Data items:

○ ○ ○

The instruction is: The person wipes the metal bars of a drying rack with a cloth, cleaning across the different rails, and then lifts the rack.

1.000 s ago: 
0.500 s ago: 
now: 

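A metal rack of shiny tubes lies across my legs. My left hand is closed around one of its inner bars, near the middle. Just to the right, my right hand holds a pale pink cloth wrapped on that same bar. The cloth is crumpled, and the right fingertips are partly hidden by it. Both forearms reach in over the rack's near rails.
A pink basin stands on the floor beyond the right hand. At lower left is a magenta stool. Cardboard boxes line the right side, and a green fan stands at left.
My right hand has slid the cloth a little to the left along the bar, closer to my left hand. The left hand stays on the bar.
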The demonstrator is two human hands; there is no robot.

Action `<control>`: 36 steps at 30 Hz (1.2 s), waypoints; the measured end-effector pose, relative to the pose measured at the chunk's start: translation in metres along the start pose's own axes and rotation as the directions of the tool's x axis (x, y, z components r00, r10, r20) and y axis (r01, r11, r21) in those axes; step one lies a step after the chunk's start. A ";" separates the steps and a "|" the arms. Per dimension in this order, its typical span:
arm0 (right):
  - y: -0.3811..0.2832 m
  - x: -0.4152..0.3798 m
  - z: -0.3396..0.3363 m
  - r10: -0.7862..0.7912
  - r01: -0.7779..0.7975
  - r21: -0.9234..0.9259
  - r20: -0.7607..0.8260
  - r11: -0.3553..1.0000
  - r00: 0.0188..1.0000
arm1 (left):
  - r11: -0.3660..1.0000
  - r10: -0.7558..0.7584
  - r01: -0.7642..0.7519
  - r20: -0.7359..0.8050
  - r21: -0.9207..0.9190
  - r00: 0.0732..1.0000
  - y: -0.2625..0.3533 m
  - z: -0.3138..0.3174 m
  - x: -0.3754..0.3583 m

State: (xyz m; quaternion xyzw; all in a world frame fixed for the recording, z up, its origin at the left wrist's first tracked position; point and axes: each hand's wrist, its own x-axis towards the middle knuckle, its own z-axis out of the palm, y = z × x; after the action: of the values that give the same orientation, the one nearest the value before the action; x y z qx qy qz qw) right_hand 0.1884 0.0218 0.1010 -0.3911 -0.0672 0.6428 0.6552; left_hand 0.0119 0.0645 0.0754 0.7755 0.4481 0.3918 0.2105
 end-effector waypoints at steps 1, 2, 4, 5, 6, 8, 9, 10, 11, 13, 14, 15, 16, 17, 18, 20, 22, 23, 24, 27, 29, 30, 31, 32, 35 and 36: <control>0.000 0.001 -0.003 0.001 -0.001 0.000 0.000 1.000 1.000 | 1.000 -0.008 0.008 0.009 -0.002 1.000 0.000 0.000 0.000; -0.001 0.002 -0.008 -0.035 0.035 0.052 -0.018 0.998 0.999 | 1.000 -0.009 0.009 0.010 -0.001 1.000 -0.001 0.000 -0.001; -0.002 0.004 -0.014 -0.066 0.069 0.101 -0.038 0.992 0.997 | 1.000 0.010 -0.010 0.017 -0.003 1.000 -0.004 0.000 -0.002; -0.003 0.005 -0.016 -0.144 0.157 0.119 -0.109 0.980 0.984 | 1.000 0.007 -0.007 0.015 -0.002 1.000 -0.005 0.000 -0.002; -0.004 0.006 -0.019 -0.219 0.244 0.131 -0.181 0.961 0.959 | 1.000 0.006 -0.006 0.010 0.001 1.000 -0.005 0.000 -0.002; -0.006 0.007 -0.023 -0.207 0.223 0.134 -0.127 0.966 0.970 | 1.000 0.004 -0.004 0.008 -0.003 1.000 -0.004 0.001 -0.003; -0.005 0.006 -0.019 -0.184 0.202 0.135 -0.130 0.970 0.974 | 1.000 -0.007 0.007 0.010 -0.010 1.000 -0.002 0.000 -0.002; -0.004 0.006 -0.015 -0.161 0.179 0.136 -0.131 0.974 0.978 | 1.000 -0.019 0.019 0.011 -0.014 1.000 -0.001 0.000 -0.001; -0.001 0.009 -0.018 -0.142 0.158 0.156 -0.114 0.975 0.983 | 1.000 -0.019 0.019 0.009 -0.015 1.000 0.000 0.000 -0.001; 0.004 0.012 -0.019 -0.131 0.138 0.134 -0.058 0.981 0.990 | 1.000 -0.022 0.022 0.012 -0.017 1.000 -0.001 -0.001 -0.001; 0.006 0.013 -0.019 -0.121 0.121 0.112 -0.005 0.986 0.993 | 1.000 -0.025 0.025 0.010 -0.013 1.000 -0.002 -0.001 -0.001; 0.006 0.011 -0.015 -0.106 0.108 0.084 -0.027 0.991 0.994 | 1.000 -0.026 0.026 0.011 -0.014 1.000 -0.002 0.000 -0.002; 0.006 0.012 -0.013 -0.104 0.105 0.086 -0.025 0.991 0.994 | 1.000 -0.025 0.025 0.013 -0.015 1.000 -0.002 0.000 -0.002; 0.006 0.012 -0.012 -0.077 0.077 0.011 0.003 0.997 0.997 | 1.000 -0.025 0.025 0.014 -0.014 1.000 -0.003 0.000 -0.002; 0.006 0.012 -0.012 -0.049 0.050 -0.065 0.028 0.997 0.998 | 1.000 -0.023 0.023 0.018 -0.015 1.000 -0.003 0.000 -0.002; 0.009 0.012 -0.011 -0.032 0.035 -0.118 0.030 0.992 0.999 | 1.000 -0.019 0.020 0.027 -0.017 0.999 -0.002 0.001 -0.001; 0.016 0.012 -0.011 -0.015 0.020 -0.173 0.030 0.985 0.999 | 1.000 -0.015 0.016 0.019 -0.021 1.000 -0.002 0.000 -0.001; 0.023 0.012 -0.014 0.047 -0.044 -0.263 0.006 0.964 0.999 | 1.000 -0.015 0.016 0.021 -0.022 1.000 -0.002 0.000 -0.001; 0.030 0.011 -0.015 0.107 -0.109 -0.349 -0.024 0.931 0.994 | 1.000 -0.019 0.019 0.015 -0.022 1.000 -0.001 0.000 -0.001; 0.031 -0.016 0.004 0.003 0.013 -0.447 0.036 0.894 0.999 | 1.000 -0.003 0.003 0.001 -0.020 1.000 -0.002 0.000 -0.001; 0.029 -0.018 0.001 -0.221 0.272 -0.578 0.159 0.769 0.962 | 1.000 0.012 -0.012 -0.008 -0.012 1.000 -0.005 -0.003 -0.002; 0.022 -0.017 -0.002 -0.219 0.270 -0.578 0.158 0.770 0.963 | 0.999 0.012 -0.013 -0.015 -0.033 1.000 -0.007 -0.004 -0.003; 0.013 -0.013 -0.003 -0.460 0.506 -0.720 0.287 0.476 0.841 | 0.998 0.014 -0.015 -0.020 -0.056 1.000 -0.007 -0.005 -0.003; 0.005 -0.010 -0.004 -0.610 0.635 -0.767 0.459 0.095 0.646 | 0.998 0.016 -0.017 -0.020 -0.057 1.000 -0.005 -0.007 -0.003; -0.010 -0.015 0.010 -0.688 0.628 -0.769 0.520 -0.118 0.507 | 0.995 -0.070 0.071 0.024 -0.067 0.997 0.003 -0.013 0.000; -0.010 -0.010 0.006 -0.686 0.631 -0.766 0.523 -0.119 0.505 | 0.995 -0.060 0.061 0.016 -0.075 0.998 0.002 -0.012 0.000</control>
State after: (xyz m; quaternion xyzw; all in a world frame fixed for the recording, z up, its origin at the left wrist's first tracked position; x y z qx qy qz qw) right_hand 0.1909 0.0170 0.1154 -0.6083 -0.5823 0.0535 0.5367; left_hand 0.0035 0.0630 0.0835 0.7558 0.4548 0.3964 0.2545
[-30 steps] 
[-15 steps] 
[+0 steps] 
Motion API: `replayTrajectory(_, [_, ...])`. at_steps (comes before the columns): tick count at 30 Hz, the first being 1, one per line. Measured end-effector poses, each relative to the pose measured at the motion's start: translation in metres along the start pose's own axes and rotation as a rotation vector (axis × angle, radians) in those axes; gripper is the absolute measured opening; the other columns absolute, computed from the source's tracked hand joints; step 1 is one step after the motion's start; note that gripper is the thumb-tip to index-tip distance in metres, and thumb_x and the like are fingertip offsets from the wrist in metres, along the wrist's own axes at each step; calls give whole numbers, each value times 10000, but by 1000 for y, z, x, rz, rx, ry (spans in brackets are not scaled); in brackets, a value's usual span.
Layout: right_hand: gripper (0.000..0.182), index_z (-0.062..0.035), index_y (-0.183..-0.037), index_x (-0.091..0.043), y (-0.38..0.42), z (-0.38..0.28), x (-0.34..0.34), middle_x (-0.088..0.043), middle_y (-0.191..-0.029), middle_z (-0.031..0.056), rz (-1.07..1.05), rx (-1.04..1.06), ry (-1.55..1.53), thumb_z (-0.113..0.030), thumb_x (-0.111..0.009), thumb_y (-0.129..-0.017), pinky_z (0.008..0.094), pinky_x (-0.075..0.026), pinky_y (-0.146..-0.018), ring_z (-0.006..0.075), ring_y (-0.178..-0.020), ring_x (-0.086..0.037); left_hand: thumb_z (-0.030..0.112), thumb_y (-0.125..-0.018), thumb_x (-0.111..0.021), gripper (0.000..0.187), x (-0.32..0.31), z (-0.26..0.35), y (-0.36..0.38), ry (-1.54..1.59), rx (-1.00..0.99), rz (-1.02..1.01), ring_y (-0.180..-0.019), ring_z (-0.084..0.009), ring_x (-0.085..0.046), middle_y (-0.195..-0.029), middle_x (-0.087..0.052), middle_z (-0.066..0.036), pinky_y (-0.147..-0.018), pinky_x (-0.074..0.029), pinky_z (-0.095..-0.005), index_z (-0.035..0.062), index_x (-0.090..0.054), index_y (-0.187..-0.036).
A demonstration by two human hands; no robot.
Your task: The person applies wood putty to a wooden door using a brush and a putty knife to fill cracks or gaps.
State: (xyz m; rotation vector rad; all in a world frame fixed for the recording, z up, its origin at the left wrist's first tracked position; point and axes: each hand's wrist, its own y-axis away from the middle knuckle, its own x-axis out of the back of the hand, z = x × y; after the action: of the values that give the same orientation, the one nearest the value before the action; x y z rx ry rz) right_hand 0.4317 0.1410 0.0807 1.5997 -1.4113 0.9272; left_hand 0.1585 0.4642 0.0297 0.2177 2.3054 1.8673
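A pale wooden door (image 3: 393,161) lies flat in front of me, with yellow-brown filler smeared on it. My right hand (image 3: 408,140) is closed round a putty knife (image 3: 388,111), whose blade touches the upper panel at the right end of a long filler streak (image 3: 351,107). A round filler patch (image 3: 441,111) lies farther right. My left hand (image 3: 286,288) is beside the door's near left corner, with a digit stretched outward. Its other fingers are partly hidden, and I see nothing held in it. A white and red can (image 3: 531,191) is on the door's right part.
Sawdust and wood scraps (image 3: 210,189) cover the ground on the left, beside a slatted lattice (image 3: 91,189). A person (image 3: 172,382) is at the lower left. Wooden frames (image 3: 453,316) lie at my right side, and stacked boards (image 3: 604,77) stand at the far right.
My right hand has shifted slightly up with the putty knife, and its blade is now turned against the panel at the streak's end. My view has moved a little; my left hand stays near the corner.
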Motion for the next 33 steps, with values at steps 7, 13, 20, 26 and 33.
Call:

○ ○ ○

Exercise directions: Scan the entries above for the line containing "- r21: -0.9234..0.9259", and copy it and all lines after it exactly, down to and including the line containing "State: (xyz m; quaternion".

Output for this exercise:
  - r21: -0.9234..0.9259
  - r20: -0.7607..0.8260
  - r11: -0.3553..1.0000
  - r00: 0.0188..1.0000
arm1 (left):
  - r11: -0.3660..1.0000
  - r10: -0.7558..0.7584
  - r01: -0.7642..0.7519
  - r20: -0.7359..0.8050
  - r21: -0.9207..0.9190
  - r00: 0.0732..1.0000
  - y: -0.2625..0.3533 m
  - z: -0.3138..0.3174 m
  - x: -0.3754..0.3583 m

State: (xyz m; quaternion xyzw; all in a world frame fixed for the recording, z up, its origin at the left wrist's first tracked position; point and axes: each hand's wrist, its own x-axis towards the middle knuckle, its own z-axis out of the palm, y = z × x; after the action: of the values that give the same orientation, the one nearest the value before the action; x y z qx qy qz qw) right_hand 0.1884 0.0218 0.1010 -0.3911 -0.0672 0.6428 0.6552; left_hand 0.0119 0.0645 0.0754 0.7755 0.4481 0.3918 0.2105

That completes the exercise.